### WHAT YOU NEED TO DO
When the line with "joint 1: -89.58" appears below, start repeating lines exactly, and keep going through the line with "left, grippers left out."; add nothing outside that span.

(Dataset records)

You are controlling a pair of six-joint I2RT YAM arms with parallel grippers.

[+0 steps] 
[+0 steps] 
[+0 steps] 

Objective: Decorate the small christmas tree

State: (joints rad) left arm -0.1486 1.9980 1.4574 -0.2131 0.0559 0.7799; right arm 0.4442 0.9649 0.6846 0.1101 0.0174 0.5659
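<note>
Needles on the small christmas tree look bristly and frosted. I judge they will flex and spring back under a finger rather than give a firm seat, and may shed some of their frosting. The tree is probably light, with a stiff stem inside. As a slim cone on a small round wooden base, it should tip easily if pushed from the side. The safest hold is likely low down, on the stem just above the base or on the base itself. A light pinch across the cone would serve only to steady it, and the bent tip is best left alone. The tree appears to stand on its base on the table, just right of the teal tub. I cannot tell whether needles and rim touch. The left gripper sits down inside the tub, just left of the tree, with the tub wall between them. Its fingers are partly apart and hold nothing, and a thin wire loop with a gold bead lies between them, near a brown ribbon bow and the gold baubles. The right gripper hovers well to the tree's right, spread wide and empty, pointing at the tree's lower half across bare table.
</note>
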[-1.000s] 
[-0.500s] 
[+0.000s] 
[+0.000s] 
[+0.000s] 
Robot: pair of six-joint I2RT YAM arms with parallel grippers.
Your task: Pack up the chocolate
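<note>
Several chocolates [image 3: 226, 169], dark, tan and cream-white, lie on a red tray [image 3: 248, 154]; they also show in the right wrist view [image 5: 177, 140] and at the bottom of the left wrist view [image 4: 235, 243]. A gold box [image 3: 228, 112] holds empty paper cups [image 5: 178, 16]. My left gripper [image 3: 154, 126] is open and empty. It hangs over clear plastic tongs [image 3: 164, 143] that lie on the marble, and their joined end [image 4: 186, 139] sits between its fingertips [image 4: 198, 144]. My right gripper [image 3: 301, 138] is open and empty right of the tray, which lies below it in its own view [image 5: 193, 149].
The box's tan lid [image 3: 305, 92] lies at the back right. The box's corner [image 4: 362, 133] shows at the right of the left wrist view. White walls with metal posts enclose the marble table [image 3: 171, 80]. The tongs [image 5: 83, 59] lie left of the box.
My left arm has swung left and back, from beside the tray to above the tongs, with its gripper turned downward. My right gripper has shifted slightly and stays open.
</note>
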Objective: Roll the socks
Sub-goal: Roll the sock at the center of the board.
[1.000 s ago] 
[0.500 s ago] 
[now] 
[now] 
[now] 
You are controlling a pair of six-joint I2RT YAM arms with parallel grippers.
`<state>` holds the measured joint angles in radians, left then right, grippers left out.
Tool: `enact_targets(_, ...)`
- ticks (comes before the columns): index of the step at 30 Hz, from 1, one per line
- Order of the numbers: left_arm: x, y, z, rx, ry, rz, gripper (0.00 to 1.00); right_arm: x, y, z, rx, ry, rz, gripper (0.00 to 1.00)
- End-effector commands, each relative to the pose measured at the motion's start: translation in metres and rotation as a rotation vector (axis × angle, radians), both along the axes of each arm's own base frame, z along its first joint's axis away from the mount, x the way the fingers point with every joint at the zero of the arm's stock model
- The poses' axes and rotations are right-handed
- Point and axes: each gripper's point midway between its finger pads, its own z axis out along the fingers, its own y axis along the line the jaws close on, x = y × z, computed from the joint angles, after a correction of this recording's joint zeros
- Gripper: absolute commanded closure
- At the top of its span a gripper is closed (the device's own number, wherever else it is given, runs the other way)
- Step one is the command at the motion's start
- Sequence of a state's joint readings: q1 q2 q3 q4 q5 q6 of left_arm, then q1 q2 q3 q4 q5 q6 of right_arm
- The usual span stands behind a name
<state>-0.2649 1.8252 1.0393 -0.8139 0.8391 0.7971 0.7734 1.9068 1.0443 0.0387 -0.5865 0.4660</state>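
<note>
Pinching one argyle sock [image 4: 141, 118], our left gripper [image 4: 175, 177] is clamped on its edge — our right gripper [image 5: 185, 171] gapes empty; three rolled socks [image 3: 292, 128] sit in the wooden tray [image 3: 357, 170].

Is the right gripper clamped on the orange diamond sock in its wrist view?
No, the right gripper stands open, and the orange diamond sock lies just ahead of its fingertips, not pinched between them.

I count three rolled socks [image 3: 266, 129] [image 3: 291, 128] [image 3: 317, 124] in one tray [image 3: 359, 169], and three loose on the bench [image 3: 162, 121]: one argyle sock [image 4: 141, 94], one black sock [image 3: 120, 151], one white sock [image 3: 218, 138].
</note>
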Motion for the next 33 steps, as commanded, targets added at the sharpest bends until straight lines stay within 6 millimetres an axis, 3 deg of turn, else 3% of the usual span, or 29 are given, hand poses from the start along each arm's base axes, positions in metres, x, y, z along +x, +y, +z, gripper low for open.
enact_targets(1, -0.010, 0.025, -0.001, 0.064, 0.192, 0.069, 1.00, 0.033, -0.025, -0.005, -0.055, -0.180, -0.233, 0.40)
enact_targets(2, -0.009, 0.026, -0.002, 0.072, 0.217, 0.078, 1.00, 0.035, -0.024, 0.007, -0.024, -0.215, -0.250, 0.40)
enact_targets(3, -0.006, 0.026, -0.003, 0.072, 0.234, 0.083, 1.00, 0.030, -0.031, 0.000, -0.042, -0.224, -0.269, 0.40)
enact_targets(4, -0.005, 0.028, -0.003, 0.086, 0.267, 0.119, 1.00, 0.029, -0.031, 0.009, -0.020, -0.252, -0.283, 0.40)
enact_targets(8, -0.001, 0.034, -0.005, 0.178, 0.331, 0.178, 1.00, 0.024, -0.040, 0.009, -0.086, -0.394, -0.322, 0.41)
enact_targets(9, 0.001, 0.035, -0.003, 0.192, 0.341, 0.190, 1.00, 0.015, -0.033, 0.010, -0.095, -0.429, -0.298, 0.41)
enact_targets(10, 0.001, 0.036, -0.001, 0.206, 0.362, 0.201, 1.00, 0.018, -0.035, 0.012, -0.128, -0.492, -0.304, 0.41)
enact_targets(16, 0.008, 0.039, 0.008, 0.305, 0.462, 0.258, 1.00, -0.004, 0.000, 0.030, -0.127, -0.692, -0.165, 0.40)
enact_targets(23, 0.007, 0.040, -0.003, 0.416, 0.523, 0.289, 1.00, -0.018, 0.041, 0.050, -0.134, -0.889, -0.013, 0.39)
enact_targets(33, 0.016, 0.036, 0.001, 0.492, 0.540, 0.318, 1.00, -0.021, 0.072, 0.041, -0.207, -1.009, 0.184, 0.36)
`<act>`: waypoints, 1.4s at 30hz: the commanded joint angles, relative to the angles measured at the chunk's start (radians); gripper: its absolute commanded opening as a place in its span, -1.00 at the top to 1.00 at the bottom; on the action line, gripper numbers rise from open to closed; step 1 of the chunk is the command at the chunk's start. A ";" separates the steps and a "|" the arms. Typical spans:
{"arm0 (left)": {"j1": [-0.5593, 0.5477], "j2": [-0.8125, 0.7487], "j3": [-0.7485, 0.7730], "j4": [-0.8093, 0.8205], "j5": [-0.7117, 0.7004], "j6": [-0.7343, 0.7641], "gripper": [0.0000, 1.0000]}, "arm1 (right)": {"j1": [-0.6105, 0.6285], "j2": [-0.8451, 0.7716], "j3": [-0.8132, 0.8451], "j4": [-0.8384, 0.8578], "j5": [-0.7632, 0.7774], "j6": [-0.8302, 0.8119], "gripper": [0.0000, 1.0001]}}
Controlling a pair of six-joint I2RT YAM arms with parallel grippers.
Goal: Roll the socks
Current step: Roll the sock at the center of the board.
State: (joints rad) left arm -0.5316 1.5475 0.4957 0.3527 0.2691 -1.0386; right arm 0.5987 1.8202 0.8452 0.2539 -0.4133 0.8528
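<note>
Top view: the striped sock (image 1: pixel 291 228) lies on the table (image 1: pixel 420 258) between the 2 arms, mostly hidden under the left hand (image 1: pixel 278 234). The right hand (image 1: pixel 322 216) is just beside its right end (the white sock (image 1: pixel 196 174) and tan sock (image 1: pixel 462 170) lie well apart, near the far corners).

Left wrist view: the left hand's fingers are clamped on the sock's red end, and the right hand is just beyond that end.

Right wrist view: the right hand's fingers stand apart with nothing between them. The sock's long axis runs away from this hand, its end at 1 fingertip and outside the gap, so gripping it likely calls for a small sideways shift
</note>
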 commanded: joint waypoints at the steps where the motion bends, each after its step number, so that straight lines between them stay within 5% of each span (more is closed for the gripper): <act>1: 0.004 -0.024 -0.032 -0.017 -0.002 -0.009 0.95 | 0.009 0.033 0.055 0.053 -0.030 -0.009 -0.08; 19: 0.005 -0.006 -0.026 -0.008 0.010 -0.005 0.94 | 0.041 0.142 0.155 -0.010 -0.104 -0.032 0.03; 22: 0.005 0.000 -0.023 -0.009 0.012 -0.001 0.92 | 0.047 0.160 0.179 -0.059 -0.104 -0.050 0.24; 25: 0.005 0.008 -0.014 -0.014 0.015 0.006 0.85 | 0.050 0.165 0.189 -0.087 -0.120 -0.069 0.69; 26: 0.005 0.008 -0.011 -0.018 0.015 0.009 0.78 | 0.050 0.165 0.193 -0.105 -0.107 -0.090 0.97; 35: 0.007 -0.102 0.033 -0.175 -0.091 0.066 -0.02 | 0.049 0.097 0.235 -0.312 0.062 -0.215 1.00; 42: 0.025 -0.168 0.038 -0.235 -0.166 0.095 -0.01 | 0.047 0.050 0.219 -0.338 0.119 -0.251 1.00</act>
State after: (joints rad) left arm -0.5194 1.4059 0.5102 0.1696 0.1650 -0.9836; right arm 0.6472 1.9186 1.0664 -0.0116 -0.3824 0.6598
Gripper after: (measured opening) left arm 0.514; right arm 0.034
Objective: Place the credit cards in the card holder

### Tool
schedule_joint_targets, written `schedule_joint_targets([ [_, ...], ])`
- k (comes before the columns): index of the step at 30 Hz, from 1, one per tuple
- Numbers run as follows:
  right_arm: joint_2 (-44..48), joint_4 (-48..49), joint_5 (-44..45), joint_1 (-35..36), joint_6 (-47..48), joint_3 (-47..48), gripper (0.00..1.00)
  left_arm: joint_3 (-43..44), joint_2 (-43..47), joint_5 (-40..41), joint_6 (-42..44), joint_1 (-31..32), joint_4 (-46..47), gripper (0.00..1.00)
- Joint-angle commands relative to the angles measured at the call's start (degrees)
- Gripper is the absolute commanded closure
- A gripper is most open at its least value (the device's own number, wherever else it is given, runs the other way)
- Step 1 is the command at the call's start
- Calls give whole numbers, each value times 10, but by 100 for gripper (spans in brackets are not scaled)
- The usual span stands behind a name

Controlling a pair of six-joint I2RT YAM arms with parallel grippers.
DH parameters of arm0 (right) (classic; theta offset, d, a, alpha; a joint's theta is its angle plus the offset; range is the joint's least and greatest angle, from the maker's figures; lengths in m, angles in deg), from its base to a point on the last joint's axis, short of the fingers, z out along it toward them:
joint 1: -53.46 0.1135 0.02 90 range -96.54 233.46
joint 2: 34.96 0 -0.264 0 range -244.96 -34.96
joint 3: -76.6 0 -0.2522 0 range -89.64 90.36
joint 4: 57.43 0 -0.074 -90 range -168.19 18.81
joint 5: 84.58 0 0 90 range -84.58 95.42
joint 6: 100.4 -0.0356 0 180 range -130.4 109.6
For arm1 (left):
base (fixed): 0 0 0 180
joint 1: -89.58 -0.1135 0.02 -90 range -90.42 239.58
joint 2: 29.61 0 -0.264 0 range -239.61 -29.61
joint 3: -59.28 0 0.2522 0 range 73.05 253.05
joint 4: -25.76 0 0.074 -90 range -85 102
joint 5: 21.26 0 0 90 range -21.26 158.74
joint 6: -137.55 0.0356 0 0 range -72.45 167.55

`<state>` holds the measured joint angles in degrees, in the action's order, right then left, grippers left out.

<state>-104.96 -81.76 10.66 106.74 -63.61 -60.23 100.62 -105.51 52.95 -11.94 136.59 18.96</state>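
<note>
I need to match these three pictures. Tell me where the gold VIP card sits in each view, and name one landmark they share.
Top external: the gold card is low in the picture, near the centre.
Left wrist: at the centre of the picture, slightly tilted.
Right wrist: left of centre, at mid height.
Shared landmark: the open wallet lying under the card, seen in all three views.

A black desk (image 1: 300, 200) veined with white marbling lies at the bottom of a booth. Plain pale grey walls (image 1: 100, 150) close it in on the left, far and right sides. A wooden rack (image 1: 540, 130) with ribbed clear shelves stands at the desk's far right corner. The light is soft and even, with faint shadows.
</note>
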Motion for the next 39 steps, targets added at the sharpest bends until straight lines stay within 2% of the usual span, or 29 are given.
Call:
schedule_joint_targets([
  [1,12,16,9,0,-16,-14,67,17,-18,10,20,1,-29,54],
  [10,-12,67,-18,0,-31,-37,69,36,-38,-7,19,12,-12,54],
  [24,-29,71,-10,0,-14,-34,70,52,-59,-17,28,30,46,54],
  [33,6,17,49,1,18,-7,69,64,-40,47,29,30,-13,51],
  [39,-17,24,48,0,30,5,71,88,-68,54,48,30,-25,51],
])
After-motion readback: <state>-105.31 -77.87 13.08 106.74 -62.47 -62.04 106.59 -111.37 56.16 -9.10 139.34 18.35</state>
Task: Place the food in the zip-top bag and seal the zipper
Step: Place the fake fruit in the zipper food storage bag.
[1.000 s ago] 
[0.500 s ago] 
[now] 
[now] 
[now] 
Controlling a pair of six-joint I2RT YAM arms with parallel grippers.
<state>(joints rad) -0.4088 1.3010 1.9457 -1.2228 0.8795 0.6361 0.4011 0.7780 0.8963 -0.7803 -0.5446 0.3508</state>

### RESULT FOR THIS TASK
joint 1: -89.58 -0.1135 0.02 -90 range -90.42 239.58
joint 2: 29.61 0 -0.264 0 range -239.61 -29.61
joint 3: -59.28 0 0.2522 0 range 73.05 253.05
joint 4: -25.76 0 0.074 -90 range -85 102
joint 5: 21.26 0 0 90 range -21.26 158.74
joint 6: -137.55 0.0356 0 0 range -72.45 167.55

`<state>` holds the measured joint angles in degrees, in the action's order, right then left, grippers left out.

The required output has now been supplied.